L’attribution d’un statut ” de pacotille ” aux obligations sud-africaines en rand par deux des trois grands évaluateurs de crédit déclencherait une vague de vente qui pèserait à la fois sur les cours des obligations et de la monnaie sud-africaines. Un tiers de la dette publique sud-africaine en rand est en effet détenue par des investisseurs étrangers. Une telle vague de vente ne serait pas uniquement la conséquence d’une perte de confiance chez les investisseurs. De très nombreux fonds de placement qui investissent exclusivement en obligations investment grade n’auraient d’autre choix que de vendre leurs obligations publiques sud-africaines.

Opposition

Le mandat présidentiel de Zuma court encore jusqu’en 2019, mais il est de plus en plus probable qu’il n’aille pas au bout. Car l’opposition prend de l’ampleur. Tant que l’ANC de Zuma conserve la majorité absolue au Parlement, l’opposition est assez impuissante, mais on note un mécontentement croissant au sein du parti.

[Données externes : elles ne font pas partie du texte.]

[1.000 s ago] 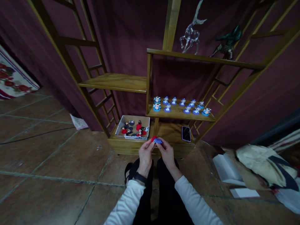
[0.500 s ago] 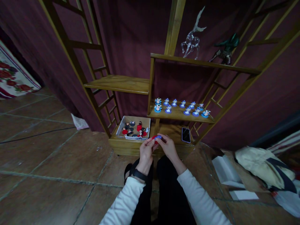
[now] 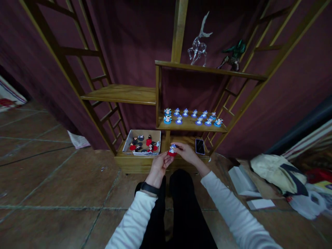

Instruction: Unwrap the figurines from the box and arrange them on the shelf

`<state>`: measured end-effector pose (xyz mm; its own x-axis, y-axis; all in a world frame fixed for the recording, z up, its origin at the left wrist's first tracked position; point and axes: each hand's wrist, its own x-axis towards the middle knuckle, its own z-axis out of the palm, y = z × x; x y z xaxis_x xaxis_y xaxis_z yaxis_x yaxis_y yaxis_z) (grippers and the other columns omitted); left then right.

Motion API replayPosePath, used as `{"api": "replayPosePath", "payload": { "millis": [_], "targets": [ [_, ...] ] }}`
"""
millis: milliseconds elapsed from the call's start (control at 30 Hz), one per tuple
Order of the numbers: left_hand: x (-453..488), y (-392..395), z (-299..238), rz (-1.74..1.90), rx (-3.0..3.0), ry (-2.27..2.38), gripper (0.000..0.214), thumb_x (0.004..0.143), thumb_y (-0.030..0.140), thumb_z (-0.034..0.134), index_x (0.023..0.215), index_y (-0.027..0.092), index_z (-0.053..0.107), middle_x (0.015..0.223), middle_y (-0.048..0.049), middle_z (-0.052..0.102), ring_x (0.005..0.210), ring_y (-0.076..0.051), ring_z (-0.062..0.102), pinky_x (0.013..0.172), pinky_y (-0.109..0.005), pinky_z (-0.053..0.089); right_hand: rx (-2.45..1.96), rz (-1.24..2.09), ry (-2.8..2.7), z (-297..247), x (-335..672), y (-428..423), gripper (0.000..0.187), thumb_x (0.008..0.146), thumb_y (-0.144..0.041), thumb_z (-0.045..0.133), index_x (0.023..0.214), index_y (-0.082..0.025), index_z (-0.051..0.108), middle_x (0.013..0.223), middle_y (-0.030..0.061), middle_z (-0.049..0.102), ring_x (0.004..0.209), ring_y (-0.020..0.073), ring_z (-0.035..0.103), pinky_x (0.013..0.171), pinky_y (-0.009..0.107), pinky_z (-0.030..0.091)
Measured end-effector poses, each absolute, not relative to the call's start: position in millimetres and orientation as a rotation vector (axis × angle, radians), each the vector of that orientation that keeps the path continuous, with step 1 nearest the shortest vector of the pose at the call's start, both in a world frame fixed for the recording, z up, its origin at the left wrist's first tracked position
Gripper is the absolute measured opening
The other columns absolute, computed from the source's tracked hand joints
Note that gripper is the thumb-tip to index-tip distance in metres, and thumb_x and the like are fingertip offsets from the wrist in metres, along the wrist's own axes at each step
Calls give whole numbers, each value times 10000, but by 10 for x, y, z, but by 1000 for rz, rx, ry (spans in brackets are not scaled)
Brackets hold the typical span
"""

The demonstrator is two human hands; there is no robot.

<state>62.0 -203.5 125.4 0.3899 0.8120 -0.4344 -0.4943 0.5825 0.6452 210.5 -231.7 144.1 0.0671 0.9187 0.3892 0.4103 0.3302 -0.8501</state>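
Observation:
Between my two hands, in front of the low shelf, is a small figurine point(image 3: 172, 149) with a purple-and-white body on a red round base. My left hand point(image 3: 159, 164) pinches the red base from the left and below. The fingers of my right hand point(image 3: 183, 152) close on the figurine's upper right side. Left of my hands, a cardboard box point(image 3: 126, 149) holds several figurines on red and dark bases, some lying over. Above my hands, several purple, white and blue figurines point(image 3: 179, 119) stand in two rows on the middle shelf point(image 3: 190, 127).
A phone point(image 3: 200, 146) lies on the low shelf to the right. On the upper shelf stand a clear deer ornament point(image 3: 199, 48) and a dark green figure point(image 3: 234, 55). Grey-white cartons point(image 3: 243, 181) and a cream bag point(image 3: 275, 173) lie on the floor at right.
The figurine has turned from lying sideways to upright, its red base now below. My view has shifted to the right, so the shelves appear further left.

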Motion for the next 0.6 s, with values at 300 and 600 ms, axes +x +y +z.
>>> {"api": "replayPosePath", "payload": {
  "millis": [300,600],
  "targets": [
    [627,-2046,1198,887,473,727,129,714,9,635,815,83,667,729,-77,699,647,-122,661,701,-238,550,-1201,761,-1444,1297,2118,-2332,401,726,-298,637,1118,-221,607,937,22,696,828,157,651,787,325,517],
    [489,-2037,916,890,488,752,287,688,-6,660,951,107,654,828,-82,700,712,-131,666,777,-281,543,-1143,988,-1283,883,1928,-2352,397,660,-334,694,1022,-183,630,971,35,684,880,176,633,843,342,483]
  ]
}}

L’ANC choisira un successeur à Zuma à la présidence du parti à la fin de cette année. Plusieurs membres du parti, dont le vice-président de l’ANC Cyril Ramaphosa, se sont exprimés contre le limogeage de Gordhan et de ses collègues. Manifestement, Zuma aurait placé la direction du parti devant le fait accompli. La fronde croissante pourrait contraindre Zuma à remplacer son nouveau ministre des Finances par un candidat expérimenté, comme il avait déjà dû le faire après le limogeage de Nene fin 2015.

Très spéculatifs

Il est clair que les investissements en obligations en rand sud-africain sont devenus nettement plus spéculatifs avec Jacob Zuma à la barre. Le dernier contrepoids qui maintenait Zuma sur une trajectoire financièrement soutenable a disparu avec Gordon. Zuma a promis que le nouveau cabinet oeuvrerait à une ” transformation socio-économique radicale “. Difficile d’entrevoir ce qu’il entend par là, même si Zuma avait déjà évoqué dans un discours de février des ” changements dans la structure, les systèmes, les institutions et les modèles de propriété, la gestion et le contrôle de l’économie au profit de tous les Sud-Africains, en particulier les pauvres “. Le risque est réel qu’avec la disparition de Gordhan, Zuma veuille accroître son emprise sur l’économie via des entreprises d’État déjà surendettées, ce qui affecterait encore plus la confiance des investisseurs dans les finances publiques.

Un statut ” de pacotille ” pour les obligations publiques sud-africaines en rand entraînera une chute de la monnaie et des cours des obligations. Pour les investisseurs conscients des risques, cela ouvrirait cependant une fenêtre d’entrée intéressante : les obligations en rand affichent en effet un rendement très attrayant qui offre une compensation suffisante pour le risque. Car l’Afrique du Sud reste l’économie la plus avancée d’Afrique, avec une démocratie relativement fonctionnelle. Limitez cependant la position vu le risque politique.